Your task:
Start at the line below containing "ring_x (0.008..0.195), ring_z" and stop at the line containing "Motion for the". Repeat every line of that stretch exactly, and nothing outside it.

Source data:
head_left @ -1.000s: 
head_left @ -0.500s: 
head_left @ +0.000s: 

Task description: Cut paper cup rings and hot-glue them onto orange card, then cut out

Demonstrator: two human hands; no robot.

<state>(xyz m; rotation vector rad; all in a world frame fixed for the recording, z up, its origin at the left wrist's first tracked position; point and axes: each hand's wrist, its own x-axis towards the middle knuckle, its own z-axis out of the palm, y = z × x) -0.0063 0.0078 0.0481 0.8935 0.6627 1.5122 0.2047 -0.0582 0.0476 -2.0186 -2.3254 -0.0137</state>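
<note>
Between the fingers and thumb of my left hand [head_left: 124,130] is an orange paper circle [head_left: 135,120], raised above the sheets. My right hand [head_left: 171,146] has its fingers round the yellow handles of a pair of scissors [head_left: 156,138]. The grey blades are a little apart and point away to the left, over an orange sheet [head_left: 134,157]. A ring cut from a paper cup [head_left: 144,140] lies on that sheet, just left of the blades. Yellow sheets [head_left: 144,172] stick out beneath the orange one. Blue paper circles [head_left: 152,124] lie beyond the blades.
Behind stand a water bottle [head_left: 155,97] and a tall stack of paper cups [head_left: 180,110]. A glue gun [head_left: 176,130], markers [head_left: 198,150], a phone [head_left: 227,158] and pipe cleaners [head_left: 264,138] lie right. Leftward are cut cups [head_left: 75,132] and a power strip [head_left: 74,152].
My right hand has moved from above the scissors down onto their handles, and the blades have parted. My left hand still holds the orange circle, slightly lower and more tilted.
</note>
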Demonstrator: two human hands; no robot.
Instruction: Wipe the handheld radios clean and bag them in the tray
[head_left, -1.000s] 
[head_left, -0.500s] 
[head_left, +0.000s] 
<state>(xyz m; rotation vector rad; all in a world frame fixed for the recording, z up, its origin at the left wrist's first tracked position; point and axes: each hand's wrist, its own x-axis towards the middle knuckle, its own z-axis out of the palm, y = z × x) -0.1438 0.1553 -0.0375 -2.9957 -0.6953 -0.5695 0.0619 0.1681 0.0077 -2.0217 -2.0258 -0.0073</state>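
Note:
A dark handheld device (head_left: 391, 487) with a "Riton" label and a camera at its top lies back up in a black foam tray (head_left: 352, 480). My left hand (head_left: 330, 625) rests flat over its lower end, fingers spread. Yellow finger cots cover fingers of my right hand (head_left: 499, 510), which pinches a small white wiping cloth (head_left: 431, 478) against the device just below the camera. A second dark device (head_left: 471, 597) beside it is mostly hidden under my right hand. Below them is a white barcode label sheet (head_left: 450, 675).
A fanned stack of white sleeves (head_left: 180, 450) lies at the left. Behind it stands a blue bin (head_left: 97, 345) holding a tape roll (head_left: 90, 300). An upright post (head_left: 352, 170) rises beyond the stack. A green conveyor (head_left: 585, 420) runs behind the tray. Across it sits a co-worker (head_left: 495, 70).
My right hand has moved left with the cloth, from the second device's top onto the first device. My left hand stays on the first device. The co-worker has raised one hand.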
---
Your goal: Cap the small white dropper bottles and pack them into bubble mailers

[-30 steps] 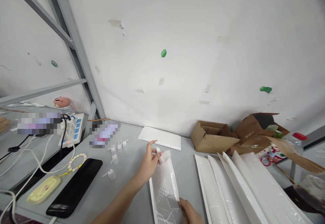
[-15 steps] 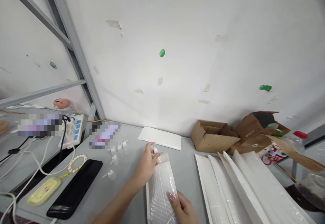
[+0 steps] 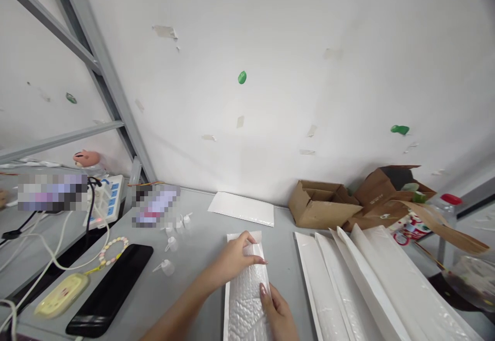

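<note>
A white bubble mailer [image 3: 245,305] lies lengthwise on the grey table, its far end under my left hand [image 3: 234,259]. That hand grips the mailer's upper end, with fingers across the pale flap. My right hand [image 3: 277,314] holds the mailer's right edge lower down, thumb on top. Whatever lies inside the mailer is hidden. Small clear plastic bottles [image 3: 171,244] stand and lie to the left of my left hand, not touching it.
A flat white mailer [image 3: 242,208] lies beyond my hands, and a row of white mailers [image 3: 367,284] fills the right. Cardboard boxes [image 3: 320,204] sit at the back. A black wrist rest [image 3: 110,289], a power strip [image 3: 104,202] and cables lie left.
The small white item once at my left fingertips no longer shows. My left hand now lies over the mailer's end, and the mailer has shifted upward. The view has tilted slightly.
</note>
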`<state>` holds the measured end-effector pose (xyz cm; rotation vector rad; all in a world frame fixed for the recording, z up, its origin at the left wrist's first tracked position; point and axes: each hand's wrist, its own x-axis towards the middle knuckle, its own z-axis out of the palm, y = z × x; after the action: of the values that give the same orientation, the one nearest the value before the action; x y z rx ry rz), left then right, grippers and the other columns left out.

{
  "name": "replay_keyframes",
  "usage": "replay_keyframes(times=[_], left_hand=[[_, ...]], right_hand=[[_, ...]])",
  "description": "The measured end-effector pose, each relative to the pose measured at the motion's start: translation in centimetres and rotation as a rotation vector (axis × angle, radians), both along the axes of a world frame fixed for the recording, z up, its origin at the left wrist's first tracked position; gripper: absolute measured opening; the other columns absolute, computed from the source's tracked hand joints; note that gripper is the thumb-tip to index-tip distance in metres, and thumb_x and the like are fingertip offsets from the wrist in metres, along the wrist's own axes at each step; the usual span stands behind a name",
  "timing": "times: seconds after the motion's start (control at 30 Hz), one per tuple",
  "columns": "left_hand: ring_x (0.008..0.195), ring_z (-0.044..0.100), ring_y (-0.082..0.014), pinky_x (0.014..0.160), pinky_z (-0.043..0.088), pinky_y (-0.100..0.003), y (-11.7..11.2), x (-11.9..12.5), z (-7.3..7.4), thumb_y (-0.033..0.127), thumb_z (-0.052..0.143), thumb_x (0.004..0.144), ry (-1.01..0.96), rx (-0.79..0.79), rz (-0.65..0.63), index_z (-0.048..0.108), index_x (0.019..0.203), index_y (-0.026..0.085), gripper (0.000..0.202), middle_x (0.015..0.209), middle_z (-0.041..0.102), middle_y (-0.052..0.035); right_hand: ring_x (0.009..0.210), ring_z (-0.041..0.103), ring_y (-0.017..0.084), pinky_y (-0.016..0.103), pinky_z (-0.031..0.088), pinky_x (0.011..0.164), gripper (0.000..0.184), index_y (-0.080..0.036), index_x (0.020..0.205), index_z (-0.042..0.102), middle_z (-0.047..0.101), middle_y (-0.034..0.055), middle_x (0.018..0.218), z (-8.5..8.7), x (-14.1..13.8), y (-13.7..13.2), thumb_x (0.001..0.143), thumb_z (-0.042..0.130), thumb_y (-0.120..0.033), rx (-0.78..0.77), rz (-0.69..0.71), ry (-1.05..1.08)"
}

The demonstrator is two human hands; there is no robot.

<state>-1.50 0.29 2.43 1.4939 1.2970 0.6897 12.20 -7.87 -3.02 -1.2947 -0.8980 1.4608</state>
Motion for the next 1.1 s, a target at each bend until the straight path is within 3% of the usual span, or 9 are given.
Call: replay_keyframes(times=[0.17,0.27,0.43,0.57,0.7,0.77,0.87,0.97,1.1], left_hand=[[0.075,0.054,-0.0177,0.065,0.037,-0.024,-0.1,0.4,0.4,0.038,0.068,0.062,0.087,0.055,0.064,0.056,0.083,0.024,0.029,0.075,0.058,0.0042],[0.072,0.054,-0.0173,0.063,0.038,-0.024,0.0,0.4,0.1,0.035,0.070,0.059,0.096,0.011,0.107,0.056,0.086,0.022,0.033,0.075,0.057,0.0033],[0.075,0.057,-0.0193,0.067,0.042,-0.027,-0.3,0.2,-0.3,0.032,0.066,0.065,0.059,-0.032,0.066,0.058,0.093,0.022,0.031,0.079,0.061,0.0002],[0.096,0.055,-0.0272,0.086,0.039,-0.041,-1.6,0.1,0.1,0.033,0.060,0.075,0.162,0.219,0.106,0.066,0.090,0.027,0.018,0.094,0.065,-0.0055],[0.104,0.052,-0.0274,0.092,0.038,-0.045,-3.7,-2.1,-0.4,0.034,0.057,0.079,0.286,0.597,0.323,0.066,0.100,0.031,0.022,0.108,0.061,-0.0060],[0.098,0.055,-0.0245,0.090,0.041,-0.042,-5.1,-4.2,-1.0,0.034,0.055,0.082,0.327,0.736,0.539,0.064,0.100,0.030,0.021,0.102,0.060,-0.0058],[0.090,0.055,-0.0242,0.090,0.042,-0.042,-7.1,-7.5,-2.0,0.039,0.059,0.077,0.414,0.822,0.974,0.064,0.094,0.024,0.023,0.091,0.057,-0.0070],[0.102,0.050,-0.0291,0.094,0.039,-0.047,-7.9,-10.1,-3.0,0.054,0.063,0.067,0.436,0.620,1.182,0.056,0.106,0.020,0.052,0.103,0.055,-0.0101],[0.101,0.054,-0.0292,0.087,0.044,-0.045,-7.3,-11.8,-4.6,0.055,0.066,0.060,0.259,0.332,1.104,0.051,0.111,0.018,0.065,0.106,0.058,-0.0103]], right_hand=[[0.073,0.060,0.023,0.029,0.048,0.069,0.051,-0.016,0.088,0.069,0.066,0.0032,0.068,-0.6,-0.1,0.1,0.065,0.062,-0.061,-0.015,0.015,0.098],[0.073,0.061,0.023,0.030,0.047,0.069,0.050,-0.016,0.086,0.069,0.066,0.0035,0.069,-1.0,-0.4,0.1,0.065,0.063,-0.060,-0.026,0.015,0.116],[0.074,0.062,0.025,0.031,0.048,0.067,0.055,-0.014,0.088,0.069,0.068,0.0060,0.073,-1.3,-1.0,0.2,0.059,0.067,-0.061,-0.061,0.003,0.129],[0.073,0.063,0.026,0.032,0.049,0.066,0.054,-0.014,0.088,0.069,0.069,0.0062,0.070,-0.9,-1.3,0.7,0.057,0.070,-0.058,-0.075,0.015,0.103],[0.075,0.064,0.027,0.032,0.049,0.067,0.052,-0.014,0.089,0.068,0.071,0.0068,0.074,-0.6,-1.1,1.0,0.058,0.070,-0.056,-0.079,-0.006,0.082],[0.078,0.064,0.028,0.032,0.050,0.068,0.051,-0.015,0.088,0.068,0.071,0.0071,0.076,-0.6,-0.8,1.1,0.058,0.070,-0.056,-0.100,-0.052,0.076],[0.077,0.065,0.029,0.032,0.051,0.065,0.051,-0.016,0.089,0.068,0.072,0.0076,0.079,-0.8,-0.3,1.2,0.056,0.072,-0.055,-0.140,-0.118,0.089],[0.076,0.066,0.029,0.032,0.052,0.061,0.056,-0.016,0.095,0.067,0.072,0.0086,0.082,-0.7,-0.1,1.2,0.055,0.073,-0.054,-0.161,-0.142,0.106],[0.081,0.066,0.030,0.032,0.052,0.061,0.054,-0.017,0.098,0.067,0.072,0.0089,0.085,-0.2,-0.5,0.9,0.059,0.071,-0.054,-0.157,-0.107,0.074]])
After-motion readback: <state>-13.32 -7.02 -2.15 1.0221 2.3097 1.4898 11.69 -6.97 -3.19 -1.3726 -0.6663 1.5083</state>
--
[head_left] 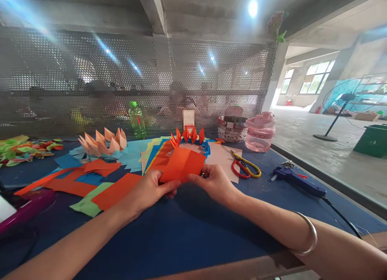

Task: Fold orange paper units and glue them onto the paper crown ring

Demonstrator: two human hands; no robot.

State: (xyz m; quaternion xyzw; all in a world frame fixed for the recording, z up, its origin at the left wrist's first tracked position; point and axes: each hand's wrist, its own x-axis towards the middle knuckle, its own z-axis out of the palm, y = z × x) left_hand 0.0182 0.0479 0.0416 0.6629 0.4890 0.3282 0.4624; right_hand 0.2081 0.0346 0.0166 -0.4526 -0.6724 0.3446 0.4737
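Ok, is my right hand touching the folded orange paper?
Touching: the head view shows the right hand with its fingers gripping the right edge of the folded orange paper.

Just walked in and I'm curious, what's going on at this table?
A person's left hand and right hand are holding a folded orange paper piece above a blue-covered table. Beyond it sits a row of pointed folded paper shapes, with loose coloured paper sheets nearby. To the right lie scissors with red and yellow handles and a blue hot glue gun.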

Task output:
  "columns": "left_hand: ring_x (0.008..0.195), ring_z (-0.044..0.100), ring_y (-0.082..0.014), pinky_x (0.014..0.160), pinky_z (-0.043..0.088), pinky_y (-0.100..0.003), y (-11.7..11.2), x (-11.9..12.5), z (-7.3..7.4), thumb_y (-0.033..0.127), thumb_z (-0.052..0.143), thumb_x (0.004..0.144), ry (-1.01..0.96), rx (-0.79..0.79), rz (-0.65..0.63), index_z (-0.048..0.108), index_x (0.019..0.203), index_y (-0.026..0.085), gripper (0.000..0.202), middle_x (0.015..0.209), middle_z (-0.041..0.102), middle_y (-0.052..0.035); right_hand: ring_x (0.009..0.210), ring_z (-0.041..0.103), ring_y (-0.017..0.084), pinky_y (-0.016..0.103), pinky_z (-0.031..0.088), pinky_x (0.011..0.164), gripper (0.000..0.184), index_y (-0.080..0.036), index_x (0.020..0.205), index_z (-0.042..0.102), middle_z (-0.047..0.101), middle_y (-0.034..0.055), middle_x (0.018..0.218), z (-8.5..8.7), x (-14.1..13.8), y (-13.7..13.2), thumb_x (0.001..0.143), thumb_z (-0.042..0.130), thumb_y (-0.120..0.033), rx (-0.78..0.77), rz (-0.69..0.71), ry (-1.05..1.08)"
}

The demonstrator is two human hands; there is no robot.

<state>-1.50 0.29 2.43 1.4939 1.2970 0.6897 12.20 -7.87 -3.02 -1.2947 -0.8980 1.4608</state>
Motion for the next 1.1 s, a target at each bend until the straight path is within 3% of the usual span, or 9 are given.

Nothing else belongs in this answer.